Tuesday, April 5, 2011
Here’s a fun experiment. Cut out a square of bright colored paper about two or three inches across.
Hold the square about four inches from your eyes. Let some light shine on the side of the square you’re looking at, so that the color appears vibrant. Now, keeping both eyes open, look off to a scene in the distance.
You may notice that the square appears transparent in the middle but opaque at the edges. Here’s the effect simulated in Photoshop.
The reason, according to vision scientist Dr. Margaret Livingstone of Harvard, is that our color receptors respond to color borders, but they tend to disregard flat, homogenous areas of color.
Our color system codes a color area by establishing its color contrast at the edges of the area, and then fills in perceptually. Even though a tomato is colored red equally at its edges and at its center, we only get information about its color from the edges.

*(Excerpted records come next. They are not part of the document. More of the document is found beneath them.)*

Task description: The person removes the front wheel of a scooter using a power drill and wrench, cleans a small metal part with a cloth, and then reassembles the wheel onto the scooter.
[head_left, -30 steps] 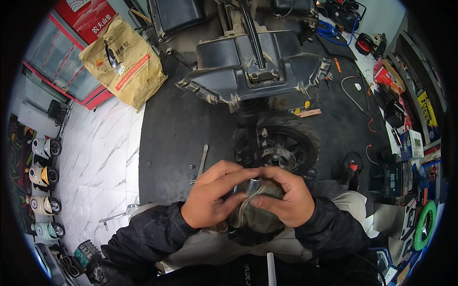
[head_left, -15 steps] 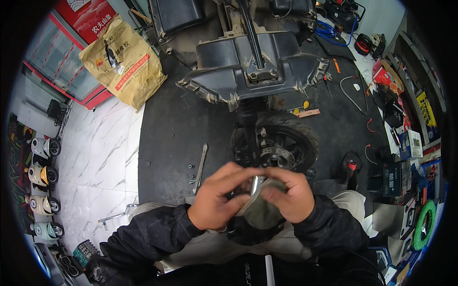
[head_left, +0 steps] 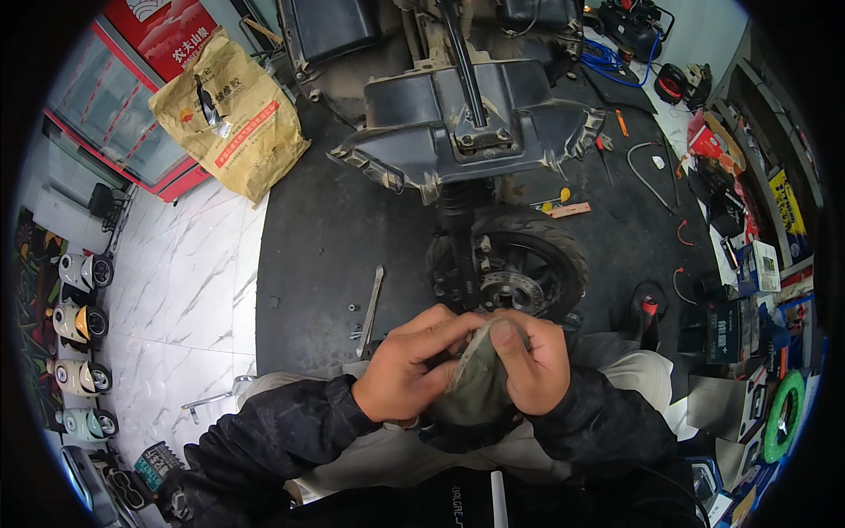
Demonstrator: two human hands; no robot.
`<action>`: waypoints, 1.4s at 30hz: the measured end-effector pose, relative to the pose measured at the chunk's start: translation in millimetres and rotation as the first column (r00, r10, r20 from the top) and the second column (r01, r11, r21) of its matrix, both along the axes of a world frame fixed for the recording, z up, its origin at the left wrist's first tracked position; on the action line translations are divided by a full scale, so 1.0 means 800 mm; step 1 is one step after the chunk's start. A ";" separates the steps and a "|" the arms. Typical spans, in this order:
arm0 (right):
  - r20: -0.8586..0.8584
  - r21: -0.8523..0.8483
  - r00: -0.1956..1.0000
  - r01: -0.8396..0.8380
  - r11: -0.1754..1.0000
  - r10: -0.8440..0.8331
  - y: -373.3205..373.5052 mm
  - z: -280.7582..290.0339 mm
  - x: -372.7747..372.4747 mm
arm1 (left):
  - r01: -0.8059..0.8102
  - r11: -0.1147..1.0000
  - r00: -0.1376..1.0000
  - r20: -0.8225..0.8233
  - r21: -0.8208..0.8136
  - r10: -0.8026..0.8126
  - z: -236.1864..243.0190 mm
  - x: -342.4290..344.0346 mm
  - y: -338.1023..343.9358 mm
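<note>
Workshop floor: white marble-look tile (head_left: 185, 290) on the left, dark grey mat (head_left: 326, 220) across the middle. Partly stripped vehicle with dusty black plastic body panels (head_left: 400, 106) at top centre, over the mat. Red-framed glass-door cabinet (head_left: 106, 114) upper left, on the tile. Large tan paper sack with a red stripe (head_left: 224, 180) just beside it, reaching over the mat edge. Black spoked wheel with a metal brake disc (head_left: 572, 251) below the panels, just beyond the hands. Bright green ring (head_left: 783, 416) far right, well apart from the work.

Olive-green cloth piece with a pale edge (head_left: 480, 392) is over the lap, between the knees. Both hands are close together, clamped on it: left hand (head_left: 405, 365) grips the left edge, fingers reaching over the top; right hand (head_left: 539, 365) pinches the top right, thumb flat on the near face. Can't tell if the fingertips touch.

Long silver metal wrench (head_left: 371, 308) lies on the mat, left of the wheel. Small metal cylinder (head_left: 354, 308) just left of the wrench.
</note>
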State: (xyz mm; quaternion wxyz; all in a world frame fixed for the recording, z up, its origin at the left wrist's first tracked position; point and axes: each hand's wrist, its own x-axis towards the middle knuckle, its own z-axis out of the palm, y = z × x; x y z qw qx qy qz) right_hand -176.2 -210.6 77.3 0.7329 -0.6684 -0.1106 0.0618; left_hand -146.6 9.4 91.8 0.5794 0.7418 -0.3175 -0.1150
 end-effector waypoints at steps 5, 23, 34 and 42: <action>0.006 0.116 0.992 -0.124 0.986 0.124 -0.003 0.003 0.002 | -0.086 0.996 0.996 -0.005 0.021 0.086 0.001 0.006 0.003; -0.022 0.104 0.992 -0.122 0.987 0.124 -0.008 -0.006 0.009 | -0.003 1.000 0.997 -0.082 0.017 0.004 0.001 0.011 -0.004; 0.165 -0.192 0.973 -0.130 0.973 0.163 -0.010 0.012 0.020 | -0.030 0.978 0.912 0.405 0.207 -0.058 0.016 0.021 0.015; 0.026 -0.093 0.995 -0.091 0.991 0.094 -0.009 0.004 0.015 | 0.103 0.992 0.991 0.078 0.075 -0.109 0.012 0.019 0.016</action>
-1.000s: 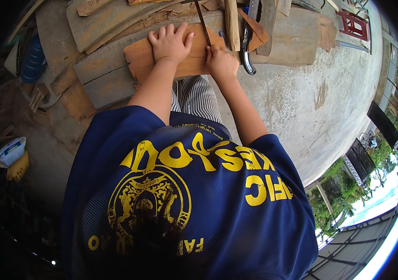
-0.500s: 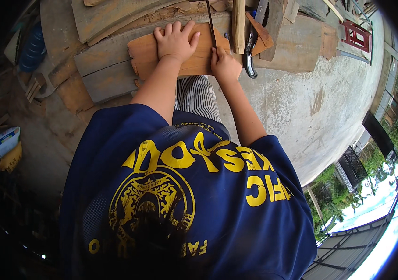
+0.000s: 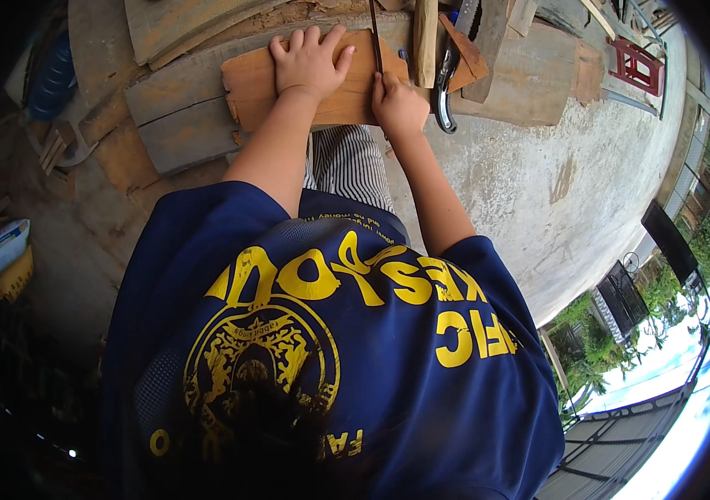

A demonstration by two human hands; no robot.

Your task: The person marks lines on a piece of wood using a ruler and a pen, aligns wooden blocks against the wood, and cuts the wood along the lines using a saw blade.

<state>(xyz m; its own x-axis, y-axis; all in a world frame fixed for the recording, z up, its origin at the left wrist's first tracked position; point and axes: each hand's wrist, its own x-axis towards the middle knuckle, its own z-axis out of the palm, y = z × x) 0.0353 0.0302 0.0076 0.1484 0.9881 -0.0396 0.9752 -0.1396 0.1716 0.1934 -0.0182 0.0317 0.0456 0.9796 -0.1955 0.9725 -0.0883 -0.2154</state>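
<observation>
An orange-brown wooden board [image 3: 342, 96] lies across the worn planks in front of me. My left hand [image 3: 308, 62] rests flat on it, fingers spread, pressing on its top. Near the board's right end my right hand [image 3: 399, 107] is closed around the near end of a thin, dark, blade-like tool [image 3: 376, 42]. This tool runs away from me across the board; its far end is cut off by the upper edge, so its exact kind does not show.
Right of the board lie a wood strip [image 3: 425, 50], a hand saw with a black handle [image 3: 445, 104] and a broken wood piece [image 3: 469, 62]. Grey planks [image 3: 184, 133] sit at the left. Farther off are a blue plastic bottle [image 3: 53, 79] and a dark red stool [image 3: 640, 65].
The whole view has shifted slightly, so the board and both hands sit a little higher. My left hand stays on the board, and my right hand keeps its grip on the dark tool.
</observation>
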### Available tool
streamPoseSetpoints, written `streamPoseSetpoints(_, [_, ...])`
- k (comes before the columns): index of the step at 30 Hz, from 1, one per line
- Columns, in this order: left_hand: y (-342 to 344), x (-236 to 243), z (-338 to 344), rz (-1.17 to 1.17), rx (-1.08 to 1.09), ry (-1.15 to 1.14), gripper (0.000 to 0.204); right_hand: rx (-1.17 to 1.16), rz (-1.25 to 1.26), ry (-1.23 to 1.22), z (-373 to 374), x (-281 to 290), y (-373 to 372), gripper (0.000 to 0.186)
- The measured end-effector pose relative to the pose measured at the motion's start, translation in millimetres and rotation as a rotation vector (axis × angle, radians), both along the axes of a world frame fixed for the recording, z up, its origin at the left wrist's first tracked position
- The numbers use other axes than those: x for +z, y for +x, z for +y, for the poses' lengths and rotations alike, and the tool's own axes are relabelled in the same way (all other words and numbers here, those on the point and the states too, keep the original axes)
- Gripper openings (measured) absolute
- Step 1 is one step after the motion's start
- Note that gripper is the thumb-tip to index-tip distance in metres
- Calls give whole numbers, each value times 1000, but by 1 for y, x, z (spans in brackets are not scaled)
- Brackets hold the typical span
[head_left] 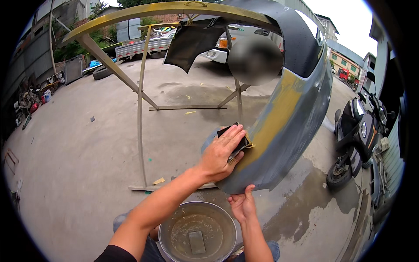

We don’t get any direct information from the red in the center at all.
The color spills into the center of a form from the edges, an effect called "color assimilation."
The phenomenon is also illustrated by the “watercolor illusion” by Lothar Spillmann, where colors along the border of a shape seem to leak into the shape, and we perceive a tint of color throughout the shape, even if it’s not really there.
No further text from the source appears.